### What the task requires
Below are some records; output exactly the lines from the line with "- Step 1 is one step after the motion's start" to the line with "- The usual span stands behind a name", both ends kept, and nothing more.

[Items from a dataset]
#####
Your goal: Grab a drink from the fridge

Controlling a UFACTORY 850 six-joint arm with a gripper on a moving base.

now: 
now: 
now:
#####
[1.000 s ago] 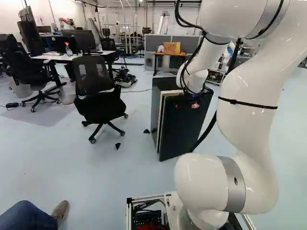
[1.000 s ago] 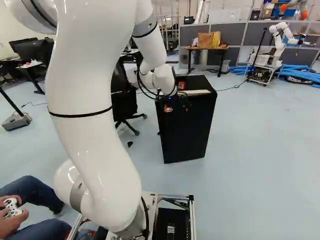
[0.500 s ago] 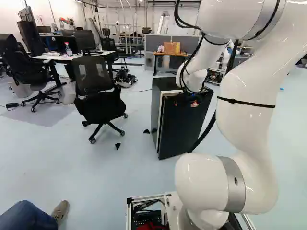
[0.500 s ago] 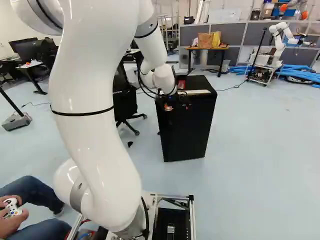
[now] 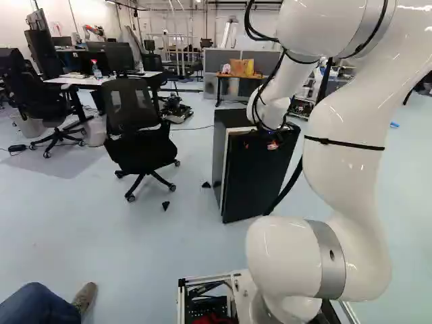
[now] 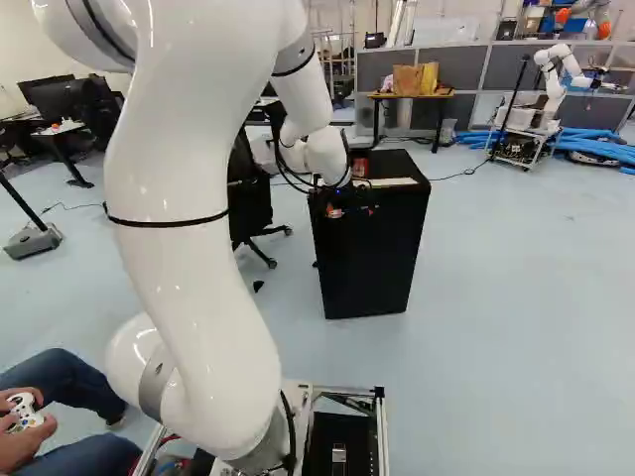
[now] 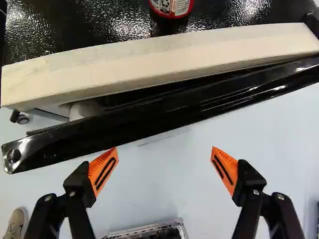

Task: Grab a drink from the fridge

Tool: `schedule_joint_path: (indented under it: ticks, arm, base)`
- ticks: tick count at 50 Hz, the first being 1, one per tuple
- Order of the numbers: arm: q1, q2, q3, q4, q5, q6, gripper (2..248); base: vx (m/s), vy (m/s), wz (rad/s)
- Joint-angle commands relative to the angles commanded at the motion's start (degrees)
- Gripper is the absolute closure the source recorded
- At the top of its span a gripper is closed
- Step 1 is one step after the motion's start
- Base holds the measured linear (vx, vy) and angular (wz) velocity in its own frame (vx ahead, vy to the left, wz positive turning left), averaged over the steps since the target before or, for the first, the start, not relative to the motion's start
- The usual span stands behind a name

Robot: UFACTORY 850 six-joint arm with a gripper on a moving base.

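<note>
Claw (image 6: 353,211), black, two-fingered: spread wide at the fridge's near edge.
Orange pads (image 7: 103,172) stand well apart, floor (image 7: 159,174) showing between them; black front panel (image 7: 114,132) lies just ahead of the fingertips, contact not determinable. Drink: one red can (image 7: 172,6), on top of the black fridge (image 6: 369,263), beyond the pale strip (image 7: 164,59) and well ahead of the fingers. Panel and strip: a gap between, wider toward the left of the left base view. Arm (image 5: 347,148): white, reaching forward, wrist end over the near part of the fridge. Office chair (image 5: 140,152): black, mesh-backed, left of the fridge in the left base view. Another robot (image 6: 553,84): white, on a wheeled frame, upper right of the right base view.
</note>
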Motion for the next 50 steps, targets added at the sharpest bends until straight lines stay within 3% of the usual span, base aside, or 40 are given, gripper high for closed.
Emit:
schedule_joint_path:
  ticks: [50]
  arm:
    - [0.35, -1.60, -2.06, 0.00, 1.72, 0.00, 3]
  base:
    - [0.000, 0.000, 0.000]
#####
### Response to the task
- Step 1 is one step after the motion's start
- Base holds the measured linear (vx, vy) and angular (wz) velocity in its own frame (vx ahead, vy to the left, wz positive turning left), averaged over the steps since the target before or, for the first, the start, not relative to the motion's start
- The usual span stands behind a name

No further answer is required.